→ **PROBLEM TO SOLVE**
Your answer should be the exact lines of the data below from the one containing "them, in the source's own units" through the one containing "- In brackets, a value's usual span"; please include nothing else.

━━━━━ RECORDS FOR THE TASK

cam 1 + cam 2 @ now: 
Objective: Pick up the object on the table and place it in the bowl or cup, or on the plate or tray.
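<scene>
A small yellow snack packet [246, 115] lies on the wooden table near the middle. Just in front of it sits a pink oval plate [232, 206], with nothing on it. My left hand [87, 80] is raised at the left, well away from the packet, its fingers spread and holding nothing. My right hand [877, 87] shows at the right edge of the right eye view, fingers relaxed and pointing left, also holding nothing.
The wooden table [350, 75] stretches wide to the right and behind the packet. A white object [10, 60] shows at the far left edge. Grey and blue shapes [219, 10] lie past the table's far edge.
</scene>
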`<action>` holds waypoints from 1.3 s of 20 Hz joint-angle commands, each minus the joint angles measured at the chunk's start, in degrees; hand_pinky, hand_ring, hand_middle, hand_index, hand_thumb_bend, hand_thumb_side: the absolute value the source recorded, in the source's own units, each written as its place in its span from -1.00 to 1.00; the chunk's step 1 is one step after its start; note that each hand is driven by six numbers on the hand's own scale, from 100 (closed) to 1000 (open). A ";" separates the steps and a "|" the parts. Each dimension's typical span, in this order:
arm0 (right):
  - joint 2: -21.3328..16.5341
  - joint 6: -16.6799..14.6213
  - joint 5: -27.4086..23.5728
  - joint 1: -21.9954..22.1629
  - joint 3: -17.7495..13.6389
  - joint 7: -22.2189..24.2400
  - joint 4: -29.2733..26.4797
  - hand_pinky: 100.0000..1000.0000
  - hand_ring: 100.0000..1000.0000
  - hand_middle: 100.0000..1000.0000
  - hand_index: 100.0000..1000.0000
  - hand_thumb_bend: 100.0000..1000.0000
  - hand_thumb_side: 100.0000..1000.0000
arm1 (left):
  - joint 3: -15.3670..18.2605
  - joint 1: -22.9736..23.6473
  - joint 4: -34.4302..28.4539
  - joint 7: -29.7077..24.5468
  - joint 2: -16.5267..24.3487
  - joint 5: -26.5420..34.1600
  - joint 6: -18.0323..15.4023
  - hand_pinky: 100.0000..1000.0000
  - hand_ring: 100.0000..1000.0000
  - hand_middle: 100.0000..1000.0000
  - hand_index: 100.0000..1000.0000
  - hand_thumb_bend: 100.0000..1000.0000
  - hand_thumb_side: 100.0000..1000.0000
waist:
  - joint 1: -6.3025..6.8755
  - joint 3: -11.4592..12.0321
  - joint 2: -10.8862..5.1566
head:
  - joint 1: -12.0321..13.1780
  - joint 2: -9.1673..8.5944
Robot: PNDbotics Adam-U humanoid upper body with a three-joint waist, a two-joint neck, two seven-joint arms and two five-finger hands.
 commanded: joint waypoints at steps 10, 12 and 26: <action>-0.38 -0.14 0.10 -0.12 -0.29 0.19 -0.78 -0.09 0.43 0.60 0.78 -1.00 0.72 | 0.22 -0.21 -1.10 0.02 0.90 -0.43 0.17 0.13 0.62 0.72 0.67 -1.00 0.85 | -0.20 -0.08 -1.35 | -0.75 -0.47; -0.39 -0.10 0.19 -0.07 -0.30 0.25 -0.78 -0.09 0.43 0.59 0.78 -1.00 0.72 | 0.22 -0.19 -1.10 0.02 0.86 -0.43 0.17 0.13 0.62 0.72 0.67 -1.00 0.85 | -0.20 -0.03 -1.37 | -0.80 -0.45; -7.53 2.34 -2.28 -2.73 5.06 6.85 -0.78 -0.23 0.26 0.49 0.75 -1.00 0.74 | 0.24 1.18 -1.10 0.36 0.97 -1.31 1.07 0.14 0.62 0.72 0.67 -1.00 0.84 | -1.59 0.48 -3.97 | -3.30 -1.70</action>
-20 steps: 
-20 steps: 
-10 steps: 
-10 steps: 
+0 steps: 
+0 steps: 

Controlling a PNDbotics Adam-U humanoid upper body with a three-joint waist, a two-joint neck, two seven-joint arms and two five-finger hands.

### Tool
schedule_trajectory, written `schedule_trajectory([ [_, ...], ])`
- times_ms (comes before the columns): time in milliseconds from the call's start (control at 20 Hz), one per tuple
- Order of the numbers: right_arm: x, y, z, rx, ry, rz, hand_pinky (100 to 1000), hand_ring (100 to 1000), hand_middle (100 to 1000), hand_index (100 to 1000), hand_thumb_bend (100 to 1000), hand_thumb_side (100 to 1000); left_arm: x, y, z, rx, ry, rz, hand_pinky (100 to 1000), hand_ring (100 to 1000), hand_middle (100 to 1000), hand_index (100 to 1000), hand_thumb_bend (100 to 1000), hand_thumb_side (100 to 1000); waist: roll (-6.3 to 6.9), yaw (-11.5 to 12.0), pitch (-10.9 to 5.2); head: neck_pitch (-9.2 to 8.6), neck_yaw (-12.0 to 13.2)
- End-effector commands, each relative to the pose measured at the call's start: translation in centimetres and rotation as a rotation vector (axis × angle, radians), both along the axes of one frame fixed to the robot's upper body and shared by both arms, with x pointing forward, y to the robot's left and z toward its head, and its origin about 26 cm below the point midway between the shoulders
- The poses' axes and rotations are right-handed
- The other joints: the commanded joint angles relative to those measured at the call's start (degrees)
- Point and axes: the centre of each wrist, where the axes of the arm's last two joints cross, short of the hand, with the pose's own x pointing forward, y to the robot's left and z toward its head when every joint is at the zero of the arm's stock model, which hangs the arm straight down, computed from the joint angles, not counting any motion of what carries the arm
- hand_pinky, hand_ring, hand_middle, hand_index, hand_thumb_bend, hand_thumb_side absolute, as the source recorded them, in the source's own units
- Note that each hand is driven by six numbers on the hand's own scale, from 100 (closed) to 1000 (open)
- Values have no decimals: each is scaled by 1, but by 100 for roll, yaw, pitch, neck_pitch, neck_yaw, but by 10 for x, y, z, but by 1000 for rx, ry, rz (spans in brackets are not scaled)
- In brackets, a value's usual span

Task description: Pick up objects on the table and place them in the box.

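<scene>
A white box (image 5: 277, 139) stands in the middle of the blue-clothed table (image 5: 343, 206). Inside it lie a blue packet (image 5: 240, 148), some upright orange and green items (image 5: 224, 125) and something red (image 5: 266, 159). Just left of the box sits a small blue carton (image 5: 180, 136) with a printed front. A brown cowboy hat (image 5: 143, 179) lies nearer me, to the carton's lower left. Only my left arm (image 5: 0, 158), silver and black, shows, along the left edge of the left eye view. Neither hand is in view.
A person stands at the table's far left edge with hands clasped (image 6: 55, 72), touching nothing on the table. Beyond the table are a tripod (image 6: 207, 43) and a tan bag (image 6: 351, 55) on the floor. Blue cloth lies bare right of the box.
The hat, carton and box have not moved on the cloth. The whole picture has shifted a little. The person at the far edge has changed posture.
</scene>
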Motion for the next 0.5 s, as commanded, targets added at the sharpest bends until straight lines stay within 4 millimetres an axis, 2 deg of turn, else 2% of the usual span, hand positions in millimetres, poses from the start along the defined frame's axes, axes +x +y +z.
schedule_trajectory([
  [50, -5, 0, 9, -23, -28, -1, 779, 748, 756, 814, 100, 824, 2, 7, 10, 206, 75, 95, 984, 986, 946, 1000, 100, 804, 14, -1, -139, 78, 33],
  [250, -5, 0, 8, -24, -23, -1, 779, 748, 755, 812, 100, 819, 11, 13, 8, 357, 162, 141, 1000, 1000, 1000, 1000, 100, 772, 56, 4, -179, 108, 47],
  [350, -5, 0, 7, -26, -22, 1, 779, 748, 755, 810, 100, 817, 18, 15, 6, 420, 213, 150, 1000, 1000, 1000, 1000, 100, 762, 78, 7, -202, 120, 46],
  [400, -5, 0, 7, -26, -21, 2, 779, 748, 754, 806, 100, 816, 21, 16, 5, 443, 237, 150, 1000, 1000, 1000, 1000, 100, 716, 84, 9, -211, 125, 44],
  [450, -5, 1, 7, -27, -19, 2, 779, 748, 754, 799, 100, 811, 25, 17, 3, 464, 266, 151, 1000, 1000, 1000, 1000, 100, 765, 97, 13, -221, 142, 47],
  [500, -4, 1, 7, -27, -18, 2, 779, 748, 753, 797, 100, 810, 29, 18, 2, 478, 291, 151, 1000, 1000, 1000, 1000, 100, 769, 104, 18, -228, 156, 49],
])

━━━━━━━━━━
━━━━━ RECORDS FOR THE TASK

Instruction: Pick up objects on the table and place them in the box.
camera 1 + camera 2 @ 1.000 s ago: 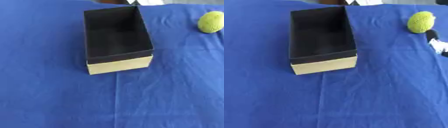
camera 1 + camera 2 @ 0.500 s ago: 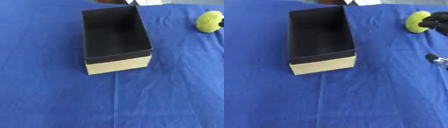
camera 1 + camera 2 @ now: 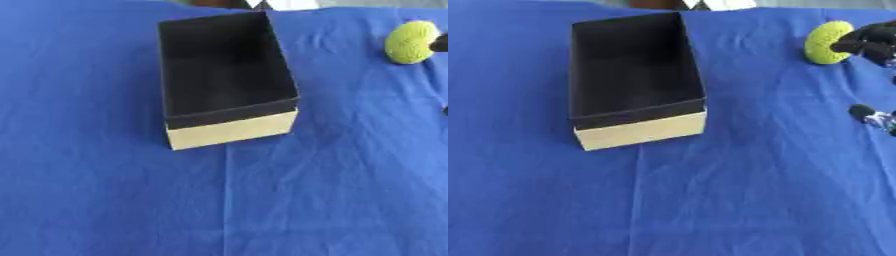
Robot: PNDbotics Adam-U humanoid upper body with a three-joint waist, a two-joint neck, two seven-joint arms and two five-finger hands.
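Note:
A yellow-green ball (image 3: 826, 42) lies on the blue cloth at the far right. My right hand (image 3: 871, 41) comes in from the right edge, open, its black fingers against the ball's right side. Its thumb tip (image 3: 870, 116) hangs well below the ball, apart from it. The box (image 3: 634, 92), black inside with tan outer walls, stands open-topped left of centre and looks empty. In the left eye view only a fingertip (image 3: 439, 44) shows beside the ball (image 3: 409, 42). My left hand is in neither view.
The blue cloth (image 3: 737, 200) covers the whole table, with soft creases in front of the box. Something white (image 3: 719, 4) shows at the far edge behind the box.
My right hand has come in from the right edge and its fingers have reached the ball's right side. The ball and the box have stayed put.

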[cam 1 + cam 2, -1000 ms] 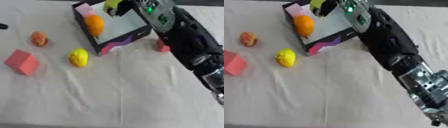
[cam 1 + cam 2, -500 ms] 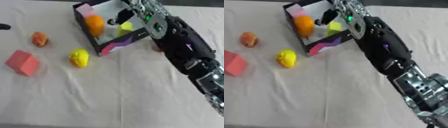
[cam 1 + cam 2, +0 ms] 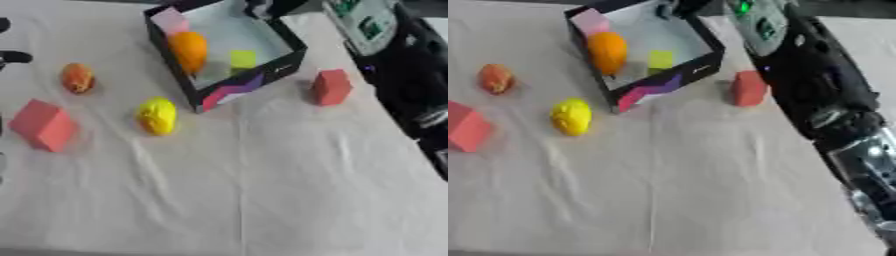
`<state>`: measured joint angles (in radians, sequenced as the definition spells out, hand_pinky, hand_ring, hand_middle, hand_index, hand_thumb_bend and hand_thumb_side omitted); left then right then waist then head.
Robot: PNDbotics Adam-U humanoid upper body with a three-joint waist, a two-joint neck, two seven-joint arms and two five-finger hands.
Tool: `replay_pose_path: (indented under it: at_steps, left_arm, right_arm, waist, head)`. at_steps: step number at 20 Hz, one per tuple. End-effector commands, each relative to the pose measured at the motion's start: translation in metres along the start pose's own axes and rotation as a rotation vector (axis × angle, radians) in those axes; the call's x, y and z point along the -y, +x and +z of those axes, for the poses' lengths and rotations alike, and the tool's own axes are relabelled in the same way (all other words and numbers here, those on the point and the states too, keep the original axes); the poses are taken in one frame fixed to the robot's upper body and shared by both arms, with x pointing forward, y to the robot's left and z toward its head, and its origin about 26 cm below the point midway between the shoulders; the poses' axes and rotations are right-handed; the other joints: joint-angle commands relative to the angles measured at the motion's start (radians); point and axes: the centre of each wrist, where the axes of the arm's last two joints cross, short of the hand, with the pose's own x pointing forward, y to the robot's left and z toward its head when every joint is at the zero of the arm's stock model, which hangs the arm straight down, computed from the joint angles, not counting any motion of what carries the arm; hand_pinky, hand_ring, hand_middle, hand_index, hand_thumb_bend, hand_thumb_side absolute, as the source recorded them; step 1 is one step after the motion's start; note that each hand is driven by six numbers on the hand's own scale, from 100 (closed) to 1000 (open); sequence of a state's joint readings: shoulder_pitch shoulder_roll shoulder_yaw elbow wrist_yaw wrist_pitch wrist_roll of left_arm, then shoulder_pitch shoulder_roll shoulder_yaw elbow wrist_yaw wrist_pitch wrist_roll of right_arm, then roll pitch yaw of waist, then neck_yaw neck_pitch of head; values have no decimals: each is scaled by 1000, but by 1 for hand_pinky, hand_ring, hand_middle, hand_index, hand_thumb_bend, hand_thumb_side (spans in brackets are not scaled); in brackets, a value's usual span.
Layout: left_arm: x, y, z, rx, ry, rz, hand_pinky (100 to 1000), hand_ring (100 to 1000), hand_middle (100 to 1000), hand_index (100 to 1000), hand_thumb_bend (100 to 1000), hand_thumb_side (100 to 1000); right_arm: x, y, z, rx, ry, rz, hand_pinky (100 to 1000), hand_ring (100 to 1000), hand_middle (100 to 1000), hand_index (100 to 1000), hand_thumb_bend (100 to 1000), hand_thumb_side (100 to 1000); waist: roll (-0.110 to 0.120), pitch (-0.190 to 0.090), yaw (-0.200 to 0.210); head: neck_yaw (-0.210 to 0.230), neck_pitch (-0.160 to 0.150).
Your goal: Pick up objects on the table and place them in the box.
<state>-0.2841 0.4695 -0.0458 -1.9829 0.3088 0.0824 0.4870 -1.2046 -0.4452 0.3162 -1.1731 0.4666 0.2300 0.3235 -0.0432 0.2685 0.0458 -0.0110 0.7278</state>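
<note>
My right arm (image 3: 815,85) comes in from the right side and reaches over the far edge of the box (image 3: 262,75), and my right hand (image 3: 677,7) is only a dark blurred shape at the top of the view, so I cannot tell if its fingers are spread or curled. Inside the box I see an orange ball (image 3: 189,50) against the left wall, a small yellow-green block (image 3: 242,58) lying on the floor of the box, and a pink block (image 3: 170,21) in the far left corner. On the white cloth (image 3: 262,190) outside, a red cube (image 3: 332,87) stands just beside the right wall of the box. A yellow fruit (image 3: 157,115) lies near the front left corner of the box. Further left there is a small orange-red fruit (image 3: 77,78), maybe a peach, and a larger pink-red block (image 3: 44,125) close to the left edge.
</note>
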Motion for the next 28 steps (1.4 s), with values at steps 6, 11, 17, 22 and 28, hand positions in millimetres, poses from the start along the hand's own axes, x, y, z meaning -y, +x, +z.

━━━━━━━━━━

→ **OUTPUT OF THE TASK**
- hand_pinky, hand_ring, hand_middle, hand_index, hand_thumb_bend, hand_thumb_side absolute, as the source recorded them, in the source's own units
- Note that each hand is driven by six numbers on the hand's own scale, from 100 (closed) to 1000 (open)
- Values have no decimals: each is scaled by 1, but by 100 for roll, yaw, pitch, neck_pitch, neck_yaw, but by 10 for x, y, z, but by 1000 for rx, ry, rz (spans in brackets are not scaled)
- In brackets, a value's usual span

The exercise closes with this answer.